> What is needed
Only the count is expected: the number of lines below that contain "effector".

> Supplied information
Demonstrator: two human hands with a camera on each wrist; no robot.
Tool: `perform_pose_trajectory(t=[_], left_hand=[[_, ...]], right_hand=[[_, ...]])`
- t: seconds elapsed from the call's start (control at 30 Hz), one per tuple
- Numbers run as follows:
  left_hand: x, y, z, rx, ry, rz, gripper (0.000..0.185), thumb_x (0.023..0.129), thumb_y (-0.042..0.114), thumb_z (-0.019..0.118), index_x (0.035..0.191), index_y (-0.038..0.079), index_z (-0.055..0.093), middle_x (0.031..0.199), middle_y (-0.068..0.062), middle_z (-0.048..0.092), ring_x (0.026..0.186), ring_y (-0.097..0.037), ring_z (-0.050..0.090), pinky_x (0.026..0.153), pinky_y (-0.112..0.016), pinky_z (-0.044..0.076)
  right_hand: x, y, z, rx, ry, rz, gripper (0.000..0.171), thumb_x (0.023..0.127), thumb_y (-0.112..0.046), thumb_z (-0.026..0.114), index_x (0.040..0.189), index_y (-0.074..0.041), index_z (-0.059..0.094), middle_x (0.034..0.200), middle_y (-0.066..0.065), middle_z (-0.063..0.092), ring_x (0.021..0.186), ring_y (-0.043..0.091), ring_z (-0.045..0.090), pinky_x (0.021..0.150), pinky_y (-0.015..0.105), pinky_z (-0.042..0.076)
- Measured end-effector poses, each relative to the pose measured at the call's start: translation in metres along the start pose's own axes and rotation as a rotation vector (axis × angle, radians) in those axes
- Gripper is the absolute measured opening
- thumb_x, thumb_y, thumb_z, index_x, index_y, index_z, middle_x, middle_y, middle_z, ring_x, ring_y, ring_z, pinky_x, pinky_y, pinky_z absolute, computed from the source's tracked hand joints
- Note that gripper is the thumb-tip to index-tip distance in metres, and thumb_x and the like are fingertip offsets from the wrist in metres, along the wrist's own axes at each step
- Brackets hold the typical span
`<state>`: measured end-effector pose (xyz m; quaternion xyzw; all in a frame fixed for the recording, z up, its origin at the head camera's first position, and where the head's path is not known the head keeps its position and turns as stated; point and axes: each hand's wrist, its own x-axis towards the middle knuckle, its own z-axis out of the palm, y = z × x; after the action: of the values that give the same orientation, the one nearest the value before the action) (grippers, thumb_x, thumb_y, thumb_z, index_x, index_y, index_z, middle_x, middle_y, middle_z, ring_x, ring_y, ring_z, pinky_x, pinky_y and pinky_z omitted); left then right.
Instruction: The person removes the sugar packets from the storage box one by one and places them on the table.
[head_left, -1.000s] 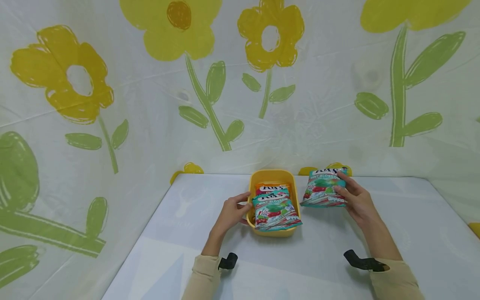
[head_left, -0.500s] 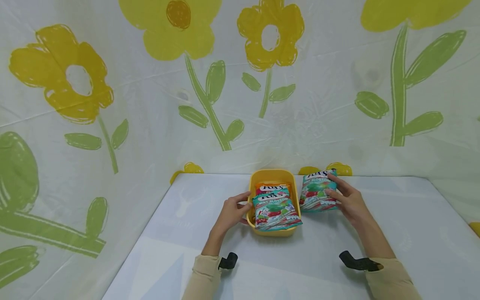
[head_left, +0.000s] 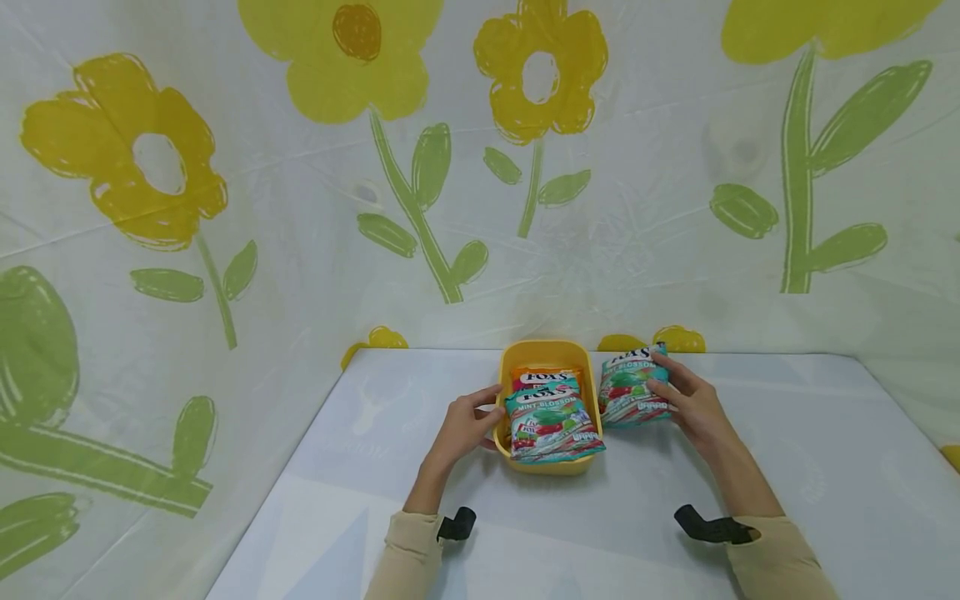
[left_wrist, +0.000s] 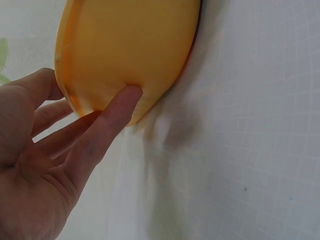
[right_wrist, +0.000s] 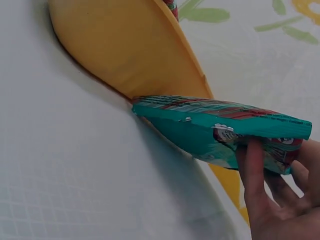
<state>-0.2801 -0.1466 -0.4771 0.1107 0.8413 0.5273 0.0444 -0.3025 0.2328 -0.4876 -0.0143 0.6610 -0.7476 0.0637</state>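
A yellow plastic tub (head_left: 551,467) stands near the table's far edge. My left hand (head_left: 465,423) grips its left side, with fingers at the rim and on the outer wall. Inside lies a teal Fox's Mint Blossom candy bag (head_left: 551,423), its lower corner reaching over the rim. It partly covers an orange Fox's candy bag (head_left: 543,375) behind. To the right of the tub, my right hand (head_left: 693,406) holds a second teal candy bag (head_left: 628,387) by its right side. In the right wrist view, that teal bag (right_wrist: 185,125) is tilted, its lower end right at the tub's outer wall (right_wrist: 115,45).
The pale table (head_left: 600,533) ends just behind the tub at a white fabric wall (head_left: 637,267) printed with yellow flowers. Another side of the fabric (head_left: 285,317) borders the table's left. Black curved mounts (head_left: 457,523) stick out at both wrists.
My right hand has moved left and slightly down with the teal candy bag, bringing it close against the tub's right side. The left hand and the tub have stayed put.
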Motion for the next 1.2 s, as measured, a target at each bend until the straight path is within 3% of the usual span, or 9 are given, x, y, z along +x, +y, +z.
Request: perform_pose_trajectory(t=[0.17, 0.27, 0.37, 0.43, 0.53, 0.6, 0.7, 0.9, 1.2], left_hand=[[-0.001, 0.001, 0.001, 0.000, -0.001, -0.004, 0.050, 0.096, 0.023, 0.062, 0.143, 0.009, 0.051, 0.134, -0.018, 0.060, 0.097, -0.027, 0.071, 0.058, -0.035, 0.062], [-0.001, 0.001, 0.001, 0.000, -0.002, -0.011, 0.051, 0.096, 0.024, 0.063, 0.143, 0.010, 0.051, 0.134, -0.017, 0.060, 0.097, -0.028, 0.071, 0.059, -0.036, 0.063], [-0.001, 0.000, 0.001, 0.001, -0.002, -0.015, 0.051, 0.096, 0.024, 0.063, 0.144, 0.011, 0.051, 0.135, -0.017, 0.059, 0.099, -0.028, 0.070, 0.060, -0.037, 0.063], [-0.001, 0.000, 0.002, 0.002, -0.004, -0.015, 0.051, 0.096, 0.024, 0.063, 0.144, 0.011, 0.051, 0.134, -0.017, 0.059, 0.099, -0.029, 0.070, 0.060, -0.037, 0.063], [-0.002, 0.002, 0.001, 0.004, -0.005, -0.014, 0.050, 0.096, 0.023, 0.062, 0.144, 0.010, 0.050, 0.134, -0.017, 0.059, 0.099, -0.029, 0.070, 0.060, -0.038, 0.063], [-0.002, 0.003, 0.001, 0.004, -0.005, -0.012, 0.050, 0.096, 0.023, 0.062, 0.144, 0.010, 0.050, 0.135, -0.018, 0.059, 0.098, -0.029, 0.070, 0.060, -0.038, 0.063], [-0.003, 0.004, 0.001, 0.006, -0.003, -0.007, 0.050, 0.097, 0.023, 0.061, 0.144, 0.009, 0.050, 0.135, -0.018, 0.059, 0.099, -0.028, 0.070, 0.060, -0.038, 0.063], [-0.002, 0.004, 0.000, -0.001, -0.006, 0.007, 0.050, 0.097, 0.021, 0.061, 0.144, 0.008, 0.049, 0.134, -0.019, 0.059, 0.100, -0.030, 0.070, 0.060, -0.038, 0.063], [-0.003, 0.004, 0.001, 0.001, -0.011, 0.011, 0.050, 0.097, 0.021, 0.060, 0.144, 0.008, 0.049, 0.135, -0.019, 0.059, 0.101, -0.032, 0.070, 0.061, -0.040, 0.063]], right_hand=[[0.003, 0.003, -0.003, -0.021, 0.019, 0.025, 0.063, 0.097, -0.034, 0.060, 0.154, -0.025, 0.034, 0.134, -0.010, 0.049, 0.093, -0.002, 0.062, 0.073, 0.018, 0.058], [0.004, 0.004, -0.004, -0.078, 0.020, 0.036, 0.064, 0.098, -0.043, 0.055, 0.155, -0.027, 0.031, 0.124, -0.018, 0.051, 0.091, -0.003, 0.061, 0.072, 0.017, 0.057], [0.003, 0.004, -0.004, -0.171, 0.026, 0.035, 0.067, 0.097, -0.049, 0.052, 0.156, -0.029, 0.027, 0.137, -0.009, 0.049, 0.096, -0.001, 0.060, 0.073, 0.017, 0.057], [0.002, 0.003, -0.003, -0.271, 0.026, 0.020, 0.070, 0.097, -0.052, 0.052, 0.157, -0.028, 0.024, 0.151, 0.002, 0.040, 0.111, 0.008, 0.058, 0.079, 0.018, 0.056], [0.000, 0.001, -0.001, -0.418, 0.030, -0.023, 0.076, 0.096, -0.051, 0.055, 0.158, -0.025, 0.021, 0.163, 0.014, 0.020, 0.136, 0.031, 0.045, 0.099, 0.033, 0.053], [-0.001, 0.000, 0.000, -0.493, 0.040, -0.050, 0.080, 0.094, -0.050, 0.059, 0.158, -0.022, 0.019, 0.164, 0.017, 0.014, 0.141, 0.043, 0.035, 0.108, 0.046, 0.045], [-0.001, 0.000, 0.001, -0.565, 0.062, -0.070, 0.086, 0.091, -0.049, 0.065, 0.158, -0.022, 0.019, 0.163, 0.021, 0.016, 0.138, 0.048, 0.036, 0.110, 0.061, 0.038], [0.002, 0.001, 0.004, -0.736, 0.091, -0.063, 0.095, 0.086, -0.052, 0.069, 0.158, -0.018, 0.018, 0.158, 0.030, 0.021, 0.139, 0.050, 0.030, 0.109, 0.071, 0.033], [0.003, 0.005, 0.007, -0.922, 0.095, -0.102, 0.091, 0.086, -0.038, 0.073, 0.154, -0.002, 0.024, 0.152, 0.037, 0.026, 0.138, 0.057, 0.026, 0.110, 0.073, 0.027]])
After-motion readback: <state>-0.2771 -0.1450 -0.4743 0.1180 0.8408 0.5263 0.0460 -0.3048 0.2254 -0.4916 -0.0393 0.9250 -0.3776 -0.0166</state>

> Exercise result
2